◆ Exercise aim
The lines from the first line of the entries through the line containing "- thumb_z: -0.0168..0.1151" are to be repeated exactly, with both of those lines included.

[Opening Input data section]

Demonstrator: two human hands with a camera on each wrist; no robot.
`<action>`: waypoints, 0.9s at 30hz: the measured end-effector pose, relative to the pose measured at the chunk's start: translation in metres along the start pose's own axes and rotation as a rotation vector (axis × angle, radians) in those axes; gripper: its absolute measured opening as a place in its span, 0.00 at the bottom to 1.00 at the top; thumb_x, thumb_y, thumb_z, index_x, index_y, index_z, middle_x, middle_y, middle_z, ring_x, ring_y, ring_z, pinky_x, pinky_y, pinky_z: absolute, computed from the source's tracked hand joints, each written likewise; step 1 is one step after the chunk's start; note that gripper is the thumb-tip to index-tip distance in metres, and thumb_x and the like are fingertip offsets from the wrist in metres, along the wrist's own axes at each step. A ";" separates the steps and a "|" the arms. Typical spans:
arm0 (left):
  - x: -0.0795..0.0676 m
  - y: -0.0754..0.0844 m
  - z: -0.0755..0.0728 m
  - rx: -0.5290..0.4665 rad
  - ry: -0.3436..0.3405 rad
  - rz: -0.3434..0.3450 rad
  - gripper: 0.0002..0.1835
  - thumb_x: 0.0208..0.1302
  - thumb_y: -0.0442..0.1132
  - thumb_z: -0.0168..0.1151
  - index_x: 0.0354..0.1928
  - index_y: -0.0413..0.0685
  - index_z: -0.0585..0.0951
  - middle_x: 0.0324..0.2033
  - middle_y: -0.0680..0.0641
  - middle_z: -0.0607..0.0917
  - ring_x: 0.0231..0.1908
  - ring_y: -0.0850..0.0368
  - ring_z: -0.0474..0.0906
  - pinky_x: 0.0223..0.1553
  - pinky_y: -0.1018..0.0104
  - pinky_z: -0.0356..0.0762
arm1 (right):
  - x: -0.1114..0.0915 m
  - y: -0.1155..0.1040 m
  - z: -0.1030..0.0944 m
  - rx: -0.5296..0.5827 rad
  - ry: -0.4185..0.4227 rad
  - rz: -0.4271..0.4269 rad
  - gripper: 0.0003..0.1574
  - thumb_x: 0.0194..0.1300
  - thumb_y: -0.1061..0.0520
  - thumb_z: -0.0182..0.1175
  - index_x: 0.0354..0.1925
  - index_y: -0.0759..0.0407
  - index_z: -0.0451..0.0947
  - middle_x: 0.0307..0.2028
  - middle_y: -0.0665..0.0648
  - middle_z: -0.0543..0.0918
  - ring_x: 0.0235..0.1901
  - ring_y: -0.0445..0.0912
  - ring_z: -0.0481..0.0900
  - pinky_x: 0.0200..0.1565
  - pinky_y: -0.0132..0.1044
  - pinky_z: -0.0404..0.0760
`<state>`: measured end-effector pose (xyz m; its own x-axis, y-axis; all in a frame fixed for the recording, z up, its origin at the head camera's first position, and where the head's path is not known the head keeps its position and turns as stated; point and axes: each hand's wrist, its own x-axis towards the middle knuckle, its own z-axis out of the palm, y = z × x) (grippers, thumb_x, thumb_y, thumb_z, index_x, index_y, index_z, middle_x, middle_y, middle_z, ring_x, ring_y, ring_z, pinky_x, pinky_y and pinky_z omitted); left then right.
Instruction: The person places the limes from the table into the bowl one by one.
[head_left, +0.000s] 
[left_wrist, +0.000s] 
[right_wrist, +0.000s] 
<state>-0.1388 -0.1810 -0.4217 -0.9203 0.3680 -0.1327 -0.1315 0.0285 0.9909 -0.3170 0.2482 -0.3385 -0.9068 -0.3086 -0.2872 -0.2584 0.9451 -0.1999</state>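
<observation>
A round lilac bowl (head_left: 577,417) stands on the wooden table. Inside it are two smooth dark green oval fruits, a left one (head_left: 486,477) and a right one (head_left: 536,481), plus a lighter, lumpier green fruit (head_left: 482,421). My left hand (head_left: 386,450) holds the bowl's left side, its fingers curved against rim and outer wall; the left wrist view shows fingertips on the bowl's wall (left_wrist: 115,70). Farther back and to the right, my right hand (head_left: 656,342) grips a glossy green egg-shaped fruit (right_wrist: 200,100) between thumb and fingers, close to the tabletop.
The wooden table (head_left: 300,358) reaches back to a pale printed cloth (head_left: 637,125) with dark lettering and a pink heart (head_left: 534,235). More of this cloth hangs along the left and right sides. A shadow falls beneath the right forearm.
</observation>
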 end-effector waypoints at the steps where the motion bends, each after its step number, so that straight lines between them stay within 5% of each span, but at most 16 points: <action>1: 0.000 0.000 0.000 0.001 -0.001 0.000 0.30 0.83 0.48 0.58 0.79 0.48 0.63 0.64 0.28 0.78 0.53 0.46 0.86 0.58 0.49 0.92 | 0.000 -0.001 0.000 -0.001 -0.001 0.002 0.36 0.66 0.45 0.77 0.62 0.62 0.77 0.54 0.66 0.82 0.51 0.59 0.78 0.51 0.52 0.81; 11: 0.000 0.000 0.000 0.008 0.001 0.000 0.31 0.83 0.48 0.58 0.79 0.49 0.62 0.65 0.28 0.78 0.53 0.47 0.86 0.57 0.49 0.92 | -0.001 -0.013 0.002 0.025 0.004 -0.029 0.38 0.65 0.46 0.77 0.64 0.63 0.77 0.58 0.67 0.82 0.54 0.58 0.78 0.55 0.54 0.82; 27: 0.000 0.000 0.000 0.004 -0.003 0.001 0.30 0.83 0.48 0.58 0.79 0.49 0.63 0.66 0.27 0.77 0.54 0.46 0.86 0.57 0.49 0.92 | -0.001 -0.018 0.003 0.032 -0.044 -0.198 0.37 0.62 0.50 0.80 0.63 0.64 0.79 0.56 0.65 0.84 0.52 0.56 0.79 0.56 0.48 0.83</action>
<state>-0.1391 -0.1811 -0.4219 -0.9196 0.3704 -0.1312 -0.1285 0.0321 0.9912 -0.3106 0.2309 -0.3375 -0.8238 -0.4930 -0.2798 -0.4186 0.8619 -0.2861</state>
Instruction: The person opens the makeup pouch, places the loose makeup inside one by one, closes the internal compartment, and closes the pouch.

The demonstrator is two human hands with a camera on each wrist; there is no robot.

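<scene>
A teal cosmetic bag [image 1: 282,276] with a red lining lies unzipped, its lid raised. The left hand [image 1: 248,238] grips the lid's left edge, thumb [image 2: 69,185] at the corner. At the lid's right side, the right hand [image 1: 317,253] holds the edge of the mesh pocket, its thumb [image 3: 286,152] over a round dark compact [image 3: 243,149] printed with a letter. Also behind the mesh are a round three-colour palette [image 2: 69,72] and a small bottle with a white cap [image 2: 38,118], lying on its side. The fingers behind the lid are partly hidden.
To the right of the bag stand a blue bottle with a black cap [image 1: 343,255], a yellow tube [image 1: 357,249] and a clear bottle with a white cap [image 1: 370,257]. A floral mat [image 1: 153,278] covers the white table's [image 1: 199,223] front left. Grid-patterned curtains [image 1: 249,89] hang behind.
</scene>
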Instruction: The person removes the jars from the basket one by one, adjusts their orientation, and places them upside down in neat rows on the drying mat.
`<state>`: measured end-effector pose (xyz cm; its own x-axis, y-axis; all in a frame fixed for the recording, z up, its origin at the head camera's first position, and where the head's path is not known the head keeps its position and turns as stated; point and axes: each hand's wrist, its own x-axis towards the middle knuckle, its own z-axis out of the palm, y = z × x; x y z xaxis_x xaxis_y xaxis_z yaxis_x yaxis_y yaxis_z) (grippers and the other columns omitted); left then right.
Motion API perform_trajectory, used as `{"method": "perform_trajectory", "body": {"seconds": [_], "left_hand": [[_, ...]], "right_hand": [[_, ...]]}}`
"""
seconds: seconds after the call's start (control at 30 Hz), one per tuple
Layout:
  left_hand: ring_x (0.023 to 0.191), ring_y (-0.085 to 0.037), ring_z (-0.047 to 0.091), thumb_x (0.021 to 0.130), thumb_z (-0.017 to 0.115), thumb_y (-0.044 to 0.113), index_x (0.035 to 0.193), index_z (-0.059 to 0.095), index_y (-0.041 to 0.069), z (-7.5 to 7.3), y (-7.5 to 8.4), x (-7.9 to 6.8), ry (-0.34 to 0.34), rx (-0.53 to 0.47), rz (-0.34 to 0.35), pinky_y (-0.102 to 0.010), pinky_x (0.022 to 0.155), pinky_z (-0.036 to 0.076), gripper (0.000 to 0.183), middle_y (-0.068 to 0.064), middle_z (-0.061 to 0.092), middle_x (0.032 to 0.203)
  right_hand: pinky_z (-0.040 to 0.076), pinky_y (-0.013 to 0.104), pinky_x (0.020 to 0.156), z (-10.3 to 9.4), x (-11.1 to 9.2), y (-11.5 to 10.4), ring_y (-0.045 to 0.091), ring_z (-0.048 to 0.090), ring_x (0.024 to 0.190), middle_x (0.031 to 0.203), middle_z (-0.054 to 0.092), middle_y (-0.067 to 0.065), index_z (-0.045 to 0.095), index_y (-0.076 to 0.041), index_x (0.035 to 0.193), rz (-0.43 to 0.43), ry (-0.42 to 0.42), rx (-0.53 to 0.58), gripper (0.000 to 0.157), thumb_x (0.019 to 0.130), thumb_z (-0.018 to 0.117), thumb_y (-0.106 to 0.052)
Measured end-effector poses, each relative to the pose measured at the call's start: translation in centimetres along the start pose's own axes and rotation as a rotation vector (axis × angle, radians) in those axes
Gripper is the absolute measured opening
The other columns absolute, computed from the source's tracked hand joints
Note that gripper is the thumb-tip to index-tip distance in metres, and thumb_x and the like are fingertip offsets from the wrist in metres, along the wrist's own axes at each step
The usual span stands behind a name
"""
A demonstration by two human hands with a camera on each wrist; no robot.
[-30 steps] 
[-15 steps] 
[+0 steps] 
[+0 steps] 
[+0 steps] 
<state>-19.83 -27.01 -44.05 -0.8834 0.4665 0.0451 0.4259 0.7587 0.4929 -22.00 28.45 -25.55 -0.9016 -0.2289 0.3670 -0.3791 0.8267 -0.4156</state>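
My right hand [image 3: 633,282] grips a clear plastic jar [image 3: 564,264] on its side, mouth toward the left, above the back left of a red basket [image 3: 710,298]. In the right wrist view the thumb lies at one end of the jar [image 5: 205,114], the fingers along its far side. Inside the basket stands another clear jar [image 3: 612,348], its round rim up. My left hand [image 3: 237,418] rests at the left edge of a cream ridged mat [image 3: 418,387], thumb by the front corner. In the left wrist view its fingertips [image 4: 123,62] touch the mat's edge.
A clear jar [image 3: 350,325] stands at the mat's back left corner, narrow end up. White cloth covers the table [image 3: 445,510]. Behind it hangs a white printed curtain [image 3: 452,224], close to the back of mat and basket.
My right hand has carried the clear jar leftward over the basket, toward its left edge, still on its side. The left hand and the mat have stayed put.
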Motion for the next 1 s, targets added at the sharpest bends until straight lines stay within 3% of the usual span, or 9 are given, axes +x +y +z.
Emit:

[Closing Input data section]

◆ Result for this task
Demonstrator: two human hands with a camera on each wrist; no robot.
`<action>`: waypoints, 0.9s at 30hz: the measured end-effector pose, relative to the pose measured at the chunk's start: translation in metres along the start pose's own axes and rotation as a rotation vector (axis × angle, radians) in those axes; gripper: its absolute measured opening as a place in its span, 0.00 at the bottom to 1.00 at the top; thumb_x, thumb_y, thumb_z, index_x, index_y, index_z, middle_x, middle_y, middle_z, ring_x, ring_y, ring_z, pinky_x, pinky_y, pinky_z: absolute, computed from the source's tracked hand joints, each written likewise; step 1 is one step after the chunk's start; note that gripper is the thumb-tip to index-tip distance in metres, and thumb_x and the like are fingertip offsets from the wrist in metres, along the wrist's own axes at each step. A ";" separates the steps and a "|" the arms. Typical spans:
arm0 (left):
  - x: -0.0795..0.0676 m
  - y: -0.0754..0.0844 m
  - z: -0.0755..0.0728 m
  - rx: -0.5290..0.4665 rad
  - ry: -0.3436..0.3405 rad
  - rz: -0.3434..0.3450 rad
  - gripper: 0.0002..0.1835
  - thumb_x: 0.0208..0.1302
  - thumb_y: -0.0442..0.1132
  - thumb_z: -0.0168..0.1151

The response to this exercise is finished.